According to the Pentecostal beliefs, the second coming of Crist is soon and imminent, and therefore each moment for Pentecostals is eschatological as Jesus might return at any time. This belief motivates Pentecostals to live a Christian life in such manner as faithful Christian service, congregating for worship, personal holiness, and personal and international evangelism.

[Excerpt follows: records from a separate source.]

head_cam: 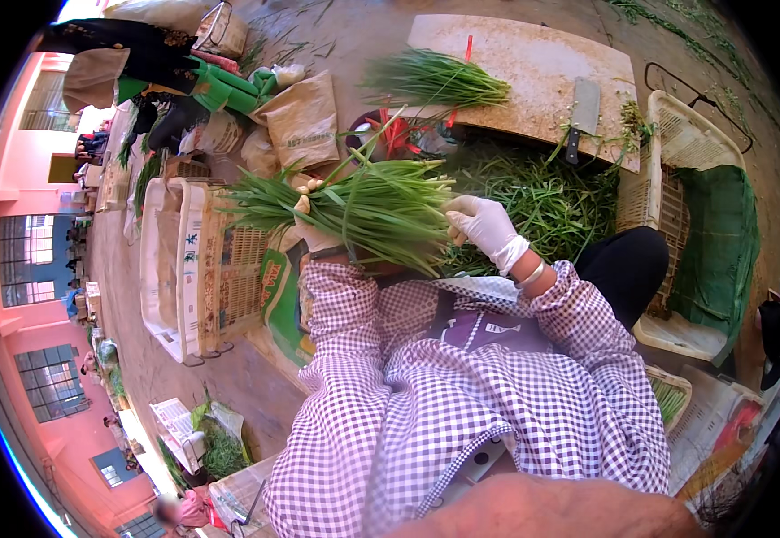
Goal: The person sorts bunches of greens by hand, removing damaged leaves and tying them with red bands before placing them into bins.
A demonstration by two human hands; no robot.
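Note:
My left hand (312, 215), in a whitish glove, is closed round a bunch of long green leafy stalks (376, 208), which look like garlic chives. The pale stem ends point right, towards my right hand (484, 225). That gloved hand is beside the stem ends with its fingers bent; whether it pinches a stalk cannot be told. Ahead, another green bunch (440, 81) lies on a worn board (531, 57). A cleaver (585, 111) with a black handle rests at the board's near right edge. Red ties (396, 134) hang by a dark round container just beyond my bunch.
Loose green leaves (531, 195) are heaped below the board. A plastic crate (692, 128) with green netting stands right, a white crate (174, 269) left. A woven sack (306, 121) lies ahead on the left. Another person (134, 60) is at the upper left, apart from my hands.

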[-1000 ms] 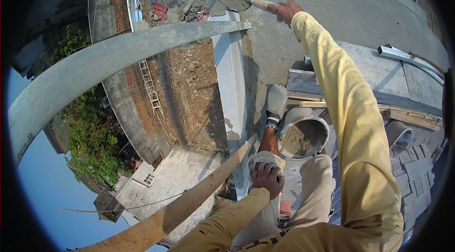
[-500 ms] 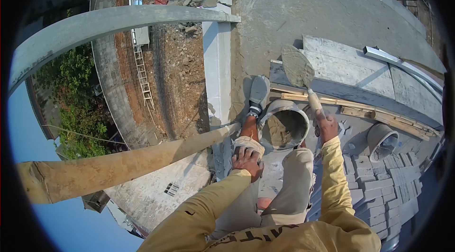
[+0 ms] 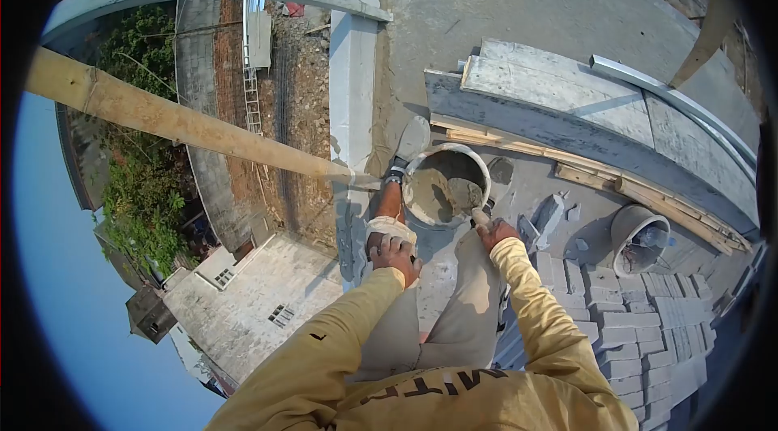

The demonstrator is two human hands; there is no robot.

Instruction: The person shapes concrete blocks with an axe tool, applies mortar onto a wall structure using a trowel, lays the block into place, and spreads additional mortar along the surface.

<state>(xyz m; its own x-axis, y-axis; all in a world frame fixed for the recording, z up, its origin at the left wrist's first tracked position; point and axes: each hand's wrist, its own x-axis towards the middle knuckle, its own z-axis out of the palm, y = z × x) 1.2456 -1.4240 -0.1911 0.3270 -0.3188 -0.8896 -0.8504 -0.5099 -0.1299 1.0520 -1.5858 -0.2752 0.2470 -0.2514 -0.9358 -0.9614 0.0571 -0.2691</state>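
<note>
My right hand (image 3: 496, 233) is wrapped round the handle of a trowel (image 3: 481, 215). The trowel's blade is down inside a round bucket (image 3: 487, 172), against the wet grey mortar (image 3: 429, 194) in it. Mortar covers part of the blade, so its outline is hard to make out. My left hand (image 3: 395, 258) rests on my left knee, fingers apart and bent over the rolled trouser leg, with nothing held. The bucket stands between my left foot (image 3: 414, 138) and my right leg.
Long boards (image 3: 559, 99) and thin wooden strips (image 3: 519, 147) lie beyond the bucket. A second bucket (image 3: 644, 236) is tipped at right, near stacked grey blocks (image 3: 632, 326). A bamboo pole (image 3: 194, 127) crosses the left side, above a drop beyond the white ledge (image 3: 351, 87).
My right hand has brought the trowel down from over the boards into the bucket, moving left and towards me. My left hand stays on the knee. The whole view has shifted.
</note>
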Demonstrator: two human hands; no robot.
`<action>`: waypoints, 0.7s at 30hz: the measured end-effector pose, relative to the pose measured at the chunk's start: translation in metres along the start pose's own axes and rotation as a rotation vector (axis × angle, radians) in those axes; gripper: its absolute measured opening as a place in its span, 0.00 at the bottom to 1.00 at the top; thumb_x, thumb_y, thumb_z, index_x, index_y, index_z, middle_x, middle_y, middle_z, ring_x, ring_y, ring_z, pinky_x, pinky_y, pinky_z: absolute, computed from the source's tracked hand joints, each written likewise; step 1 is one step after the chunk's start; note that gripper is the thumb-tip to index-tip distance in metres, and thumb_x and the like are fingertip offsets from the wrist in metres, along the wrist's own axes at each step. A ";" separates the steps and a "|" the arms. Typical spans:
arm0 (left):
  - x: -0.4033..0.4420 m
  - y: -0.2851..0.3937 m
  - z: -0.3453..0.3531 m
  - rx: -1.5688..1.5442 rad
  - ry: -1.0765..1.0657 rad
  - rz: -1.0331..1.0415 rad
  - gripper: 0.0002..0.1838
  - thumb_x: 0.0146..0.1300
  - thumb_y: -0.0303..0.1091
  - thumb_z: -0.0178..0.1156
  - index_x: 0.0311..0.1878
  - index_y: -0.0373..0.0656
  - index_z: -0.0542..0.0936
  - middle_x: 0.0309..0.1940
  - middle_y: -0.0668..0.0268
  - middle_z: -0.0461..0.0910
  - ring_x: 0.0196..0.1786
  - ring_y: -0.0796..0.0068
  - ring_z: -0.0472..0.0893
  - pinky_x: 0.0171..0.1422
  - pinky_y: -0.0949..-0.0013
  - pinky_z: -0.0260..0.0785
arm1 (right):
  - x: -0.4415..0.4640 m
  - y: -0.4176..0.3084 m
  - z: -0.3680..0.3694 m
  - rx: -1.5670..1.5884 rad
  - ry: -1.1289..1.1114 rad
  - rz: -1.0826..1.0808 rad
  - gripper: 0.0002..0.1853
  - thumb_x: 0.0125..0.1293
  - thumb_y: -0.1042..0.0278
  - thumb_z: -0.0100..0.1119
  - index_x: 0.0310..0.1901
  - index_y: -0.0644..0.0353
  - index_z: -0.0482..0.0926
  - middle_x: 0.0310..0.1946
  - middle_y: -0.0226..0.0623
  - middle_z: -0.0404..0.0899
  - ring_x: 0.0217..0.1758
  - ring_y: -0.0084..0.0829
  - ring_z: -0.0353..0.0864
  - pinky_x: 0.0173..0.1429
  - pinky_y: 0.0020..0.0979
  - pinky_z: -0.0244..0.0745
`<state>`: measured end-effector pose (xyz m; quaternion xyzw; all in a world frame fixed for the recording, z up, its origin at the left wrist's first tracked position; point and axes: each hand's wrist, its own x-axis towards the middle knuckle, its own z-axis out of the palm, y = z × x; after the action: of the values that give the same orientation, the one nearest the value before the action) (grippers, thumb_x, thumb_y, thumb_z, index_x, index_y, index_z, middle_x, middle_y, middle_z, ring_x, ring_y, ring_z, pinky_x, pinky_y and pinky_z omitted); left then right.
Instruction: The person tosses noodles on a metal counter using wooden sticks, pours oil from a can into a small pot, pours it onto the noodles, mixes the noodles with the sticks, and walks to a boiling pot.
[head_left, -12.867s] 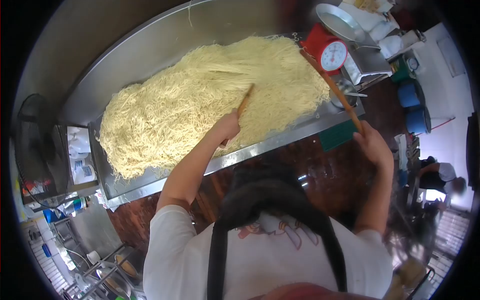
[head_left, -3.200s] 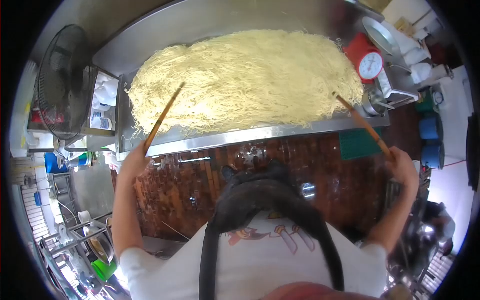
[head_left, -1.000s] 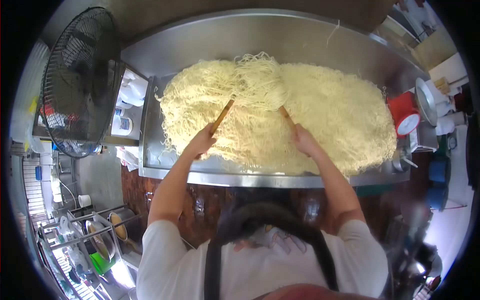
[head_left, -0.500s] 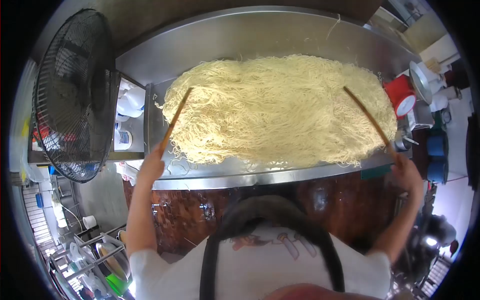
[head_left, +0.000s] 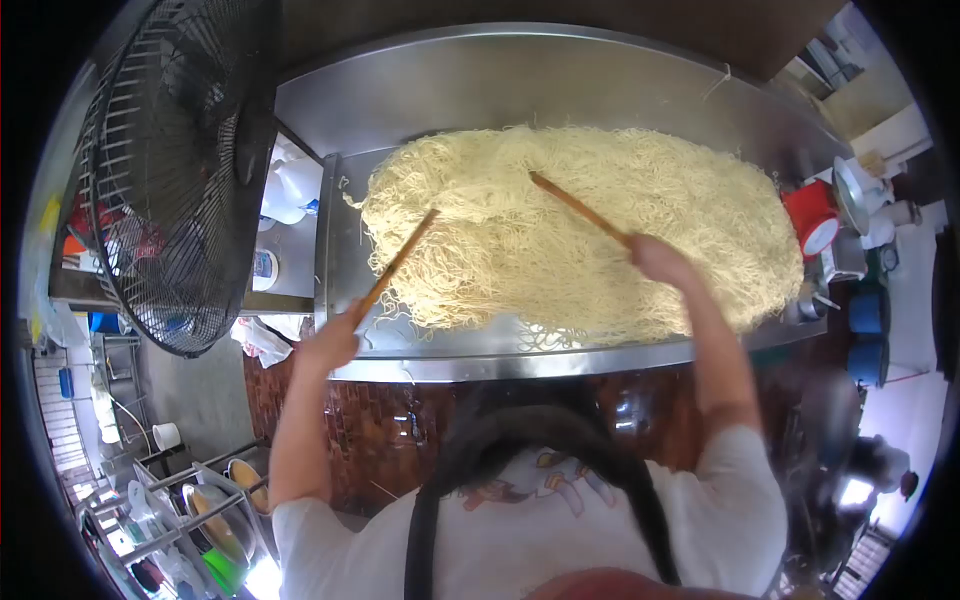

Pentecostals believe that the spiritual gifts are still operational in the Church in the modern day. While spiritual gifts are acquired after the baptism with the Holy Spirit, the fruits of the spirit are possessed after the new birth and continued allegiance to Christ. Spiritual gifts are granted freely by the Spirit, and they are not an appropriate basis upon which a person's spiritual life or maturity can be ascertained. Pentecostalism observers the believe that each Spirit-filled Christian is afforded some capacity for the expression of the Spirit. Pentecostals further believe that a single gift is often manifested in partnership with another gift. These gifts include vocal gifts, prophecy, and power gifts.
Oneness And Trinitarianism
Most of the Pentecostal congregations attest to the doctrine of the Trinity. Oneness Pentecostals, on the other hand, proclaim a "Oneness" theology concerning God. The Oneness doctrine can be regarded as a kind of Modalism: a medieval teaching considered heresy by the majority of Christians. The Oneness belief stipulates that God reveals himself in three distinct ways. Oneness Pentecostals sometimes accuse those who believe in Trinitarianism of practicing Polytheism.